━━ SOURCE DATA
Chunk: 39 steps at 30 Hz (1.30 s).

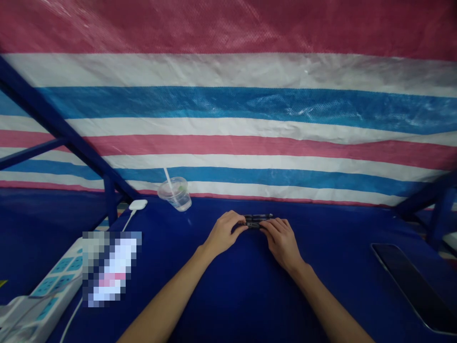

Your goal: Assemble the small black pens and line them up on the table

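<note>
1. Two bare hands work at centre: the left hand [224,233] and the right hand [282,243], with both forearms entering from the near edge.
2. Grip state: both hands are closed with curled fingers, grasping a slender black rod-shaped object [254,222] from opposite ends. Grip force cannot be determined.
3. Object location: the object sits between the hands, at or just above a dark blue fabric table cover [250,305]; contact cannot be confirmed. It shows as parallel black strips, and its exact kind cannot be determined. The opposed hold appears to keep it level.
4. Far left of the hands: a clear plastic cup [174,194] with a white straw [167,178] stands near the far edge, apparently clear of the hands.
5. Left side: a white oval device [138,205] trails a white cable [128,224]. Nearer lies a white power strip with teal panels [53,281]. A pixelated patch [110,269] conceals another item.
6. Right side: a black rectangular smartphone [414,286] lies flat.
7. Far side: a red, white and blue striped woven tarpaulin [250,114] spans navy metal frame bars [60,124].
8. Markings: no brand, label or writing is legible.
</note>
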Motion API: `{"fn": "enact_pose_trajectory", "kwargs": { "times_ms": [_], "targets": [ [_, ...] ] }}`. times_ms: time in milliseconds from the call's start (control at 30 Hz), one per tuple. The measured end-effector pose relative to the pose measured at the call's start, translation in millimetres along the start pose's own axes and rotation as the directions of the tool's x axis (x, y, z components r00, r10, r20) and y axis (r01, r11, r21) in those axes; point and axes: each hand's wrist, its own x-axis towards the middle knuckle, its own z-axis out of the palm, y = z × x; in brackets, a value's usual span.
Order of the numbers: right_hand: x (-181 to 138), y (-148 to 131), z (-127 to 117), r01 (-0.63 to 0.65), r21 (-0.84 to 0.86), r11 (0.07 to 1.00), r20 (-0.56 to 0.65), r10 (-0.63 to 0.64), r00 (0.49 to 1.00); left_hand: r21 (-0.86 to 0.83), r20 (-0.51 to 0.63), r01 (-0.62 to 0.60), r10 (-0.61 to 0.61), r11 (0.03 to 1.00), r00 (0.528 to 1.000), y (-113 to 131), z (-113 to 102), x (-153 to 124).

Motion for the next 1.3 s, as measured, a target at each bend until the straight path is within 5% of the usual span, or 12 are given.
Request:
{"fn": "enact_pose_trajectory", "kwargs": {
  "times_ms": [1300],
  "targets": [
    [1.6, -2.1, -1.4, -0.007, 0.028, 1.0, 0.024, 0.006, 1.0, 0.02, -0.05, -0.056, 0.057, 0.998, 0.997, -2.2, 1.6, 0.4]
  ]
}}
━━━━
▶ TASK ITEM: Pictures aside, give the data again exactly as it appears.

▶ THE ANSWER:
Chunk: 39 steps at 30 Hz (1.30 s).


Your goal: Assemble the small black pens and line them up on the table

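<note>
1. Two bare hands work at centre: the left hand [224,233] and the right hand [282,243], with both forearms entering from the near edge.
2. Grip state: both hands are closed with curled fingers, grasping a slender black rod-shaped object [254,222] from opposite ends. Grip force cannot be determined.
3. Object location: the object sits between the hands, at or just above a dark blue fabric table cover [250,305]; contact cannot be confirmed. It shows as parallel black strips, and its exact kind cannot be determined. The opposed hold appears to keep it level.
4. Far left of the hands: a clear plastic cup [174,194] with a white straw [167,178] stands near the far edge, apparently clear of the hands.
5. Left side: a white oval device [138,205] trails a white cable [128,224]. Nearer lies a white power strip with teal panels [53,281]. A pixelated patch [110,269] conceals another item.
6. Right side: a black rectangular smartphone [414,286] lies flat.
7. Far side: a red, white and blue striped woven tarpaulin [250,114] spans navy metal frame bars [60,124].
8. Markings: no brand, label or writing is legible.
</note>
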Motion API: `{"fn": "enact_pose_trajectory", "kwargs": { "times_ms": [_], "targets": [ [_, ...] ] }}`. times_ms: time in milliseconds from the call's start (control at 30 Hz), one per tuple. The measured end-effector pose relative to the pose measured at the call's start, translation in millimetres along the start pose's own axes and rotation as the directions of the tool's x axis (x, y, z components r00, r10, r20) and y axis (r01, r11, r21) in those axes; point and axes: each hand's wrist, its own x-axis towards the middle knuckle, its own z-axis out of the palm, y = z × x; in brackets, a value's usual span.
Order of the numbers: right_hand: x (-181 to 138), y (-148 to 131), z (-127 to 117), r01 (-0.63 to 0.65), r21 (-0.84 to 0.86), r11 (0.07 to 1.00), r20 (-0.56 to 0.65), r10 (-0.63 to 0.64), r00 (0.49 to 1.00); left_hand: r21 (-0.86 to 0.83), r20 (-0.51 to 0.63), r01 (-0.62 to 0.60), r10 (-0.61 to 0.61), r11 (0.03 to 1.00), r00 (0.528 to 1.000), y (-113 to 131), z (-113 to 102), x (-153 to 124).

Motion for the next 1.3 s, as measured, a target at each bend until the straight path is within 5% of the usual span, or 12 are given.
Request:
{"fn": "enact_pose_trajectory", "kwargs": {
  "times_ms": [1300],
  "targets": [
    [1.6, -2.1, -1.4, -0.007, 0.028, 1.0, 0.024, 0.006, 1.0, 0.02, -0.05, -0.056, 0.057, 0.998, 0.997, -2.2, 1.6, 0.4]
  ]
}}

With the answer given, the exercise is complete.